*Supplied material*:
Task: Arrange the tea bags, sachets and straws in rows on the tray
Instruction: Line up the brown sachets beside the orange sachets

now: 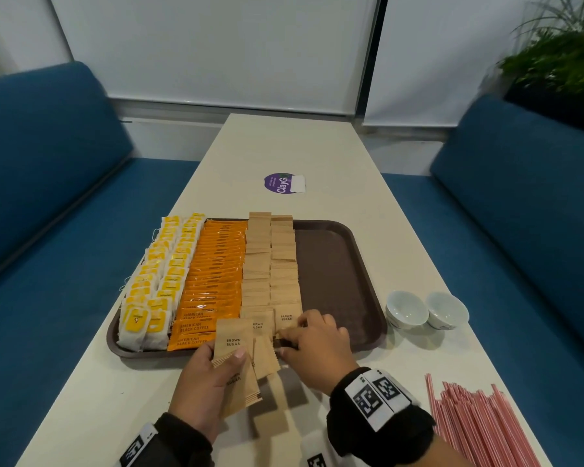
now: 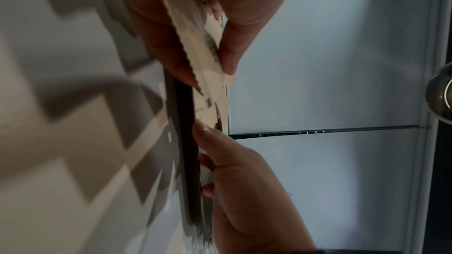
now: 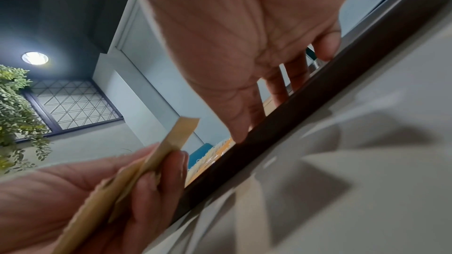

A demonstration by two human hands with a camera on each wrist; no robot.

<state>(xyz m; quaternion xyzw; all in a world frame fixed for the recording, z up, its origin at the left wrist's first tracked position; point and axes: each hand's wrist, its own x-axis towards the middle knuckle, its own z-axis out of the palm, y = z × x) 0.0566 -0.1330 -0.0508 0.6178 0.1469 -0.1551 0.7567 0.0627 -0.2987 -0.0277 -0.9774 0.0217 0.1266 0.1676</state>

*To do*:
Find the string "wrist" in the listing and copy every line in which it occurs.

*Response box*:
A demonstration by two human hands with a camera on each wrist; no robot.
<state>(xyz m; quaternion xyzw; all in a world frame fixed for the recording, z up, its origin at the left wrist's first tracked position; point and axes: each hand's wrist, its own x-axis towards the middle knuckle, its own z-axis out of the palm, y = z × x) 0.0566 -0.1330 -0.0508 0.6178 0.1469 -0.1551 0.7567 0.0627 -0.2987 -0.0277 -0.9774 0.0217 0.1266 0.1676</state>

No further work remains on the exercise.